People with respiratory problems are most at risk, but even otherwise healthy people can end up with pneumonia-like symptoms or difficulty breathing, according to the Washington Post:

Jennifer Griswold, an assistant professor at the University of Hawaii at Manoa, told KHON-TV in 2017 about her reaction to vog when she first moved to Hawaii.

‘It felt like I had really severe tooth pain, or like I needed a root canal, or like someone was stabbing me in the face,’ Griswold said. ‘I ended up going to a dentist who told me that my sinuses were so inflamed from the vog that they were essentially crushing the nerves of my teeth.’

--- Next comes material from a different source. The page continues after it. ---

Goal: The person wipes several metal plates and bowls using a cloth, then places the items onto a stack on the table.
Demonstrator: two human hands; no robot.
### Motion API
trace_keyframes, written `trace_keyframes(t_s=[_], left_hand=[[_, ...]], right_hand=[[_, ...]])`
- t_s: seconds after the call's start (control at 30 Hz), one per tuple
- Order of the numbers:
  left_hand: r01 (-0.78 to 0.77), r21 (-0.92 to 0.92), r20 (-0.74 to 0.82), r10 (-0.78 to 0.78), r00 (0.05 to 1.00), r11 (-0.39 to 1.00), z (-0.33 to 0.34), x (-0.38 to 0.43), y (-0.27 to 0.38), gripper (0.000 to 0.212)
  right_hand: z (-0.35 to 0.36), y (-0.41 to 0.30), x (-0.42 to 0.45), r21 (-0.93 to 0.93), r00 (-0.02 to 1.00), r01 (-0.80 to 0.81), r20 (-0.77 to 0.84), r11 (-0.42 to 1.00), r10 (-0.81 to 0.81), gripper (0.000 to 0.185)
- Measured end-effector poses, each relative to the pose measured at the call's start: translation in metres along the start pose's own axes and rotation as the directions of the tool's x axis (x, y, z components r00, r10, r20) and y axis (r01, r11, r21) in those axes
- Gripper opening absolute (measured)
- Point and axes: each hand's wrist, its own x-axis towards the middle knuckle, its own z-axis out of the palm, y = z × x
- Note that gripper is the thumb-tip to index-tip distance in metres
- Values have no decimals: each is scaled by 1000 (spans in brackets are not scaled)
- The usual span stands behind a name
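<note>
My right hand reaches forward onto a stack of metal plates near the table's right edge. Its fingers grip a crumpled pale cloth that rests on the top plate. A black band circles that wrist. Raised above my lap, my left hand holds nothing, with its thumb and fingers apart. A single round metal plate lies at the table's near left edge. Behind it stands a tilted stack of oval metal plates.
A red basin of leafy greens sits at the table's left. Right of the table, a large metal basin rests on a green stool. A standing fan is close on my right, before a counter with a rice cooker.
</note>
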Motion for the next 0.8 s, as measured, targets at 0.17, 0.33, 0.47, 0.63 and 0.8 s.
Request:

Volcanoes can also release vast quantities of carbon dioxide, or CO2. Typically, the CO2 dilutes as it mixes with the surrounding air. But just like cold air sinks, so does cold CO2. As the warmer CO2 rises and gets diluted in expanses of air, cooler CO2 falls, and can accumulate in small recesses, where it can quickly build up to dangerous concentrations since there is a lesser volume of air to mix with. Breathing air that’s more than 3% made up of CO2 can cause headaches and trouble breathing, but breathing air that’s more than 15% CO2—which can happen in low areas as the CO2 sinks—is lethal. According to the USGS:

In volcanic or other areas where CO2 emissions occur, it is important to avoid small depressions and low areas that might be CO2 traps. The boundary between healthy air and lethal gas can be extremely sharp; even a single step upslope may be adequate to escape death.

And in case you were wondering, even though it can harm human health, all that CO2 released from volcanoes is still “insignificant when compared to emissions from human activity,” says the USGS. So no, volcanoes are not causing global warming. It’s still us.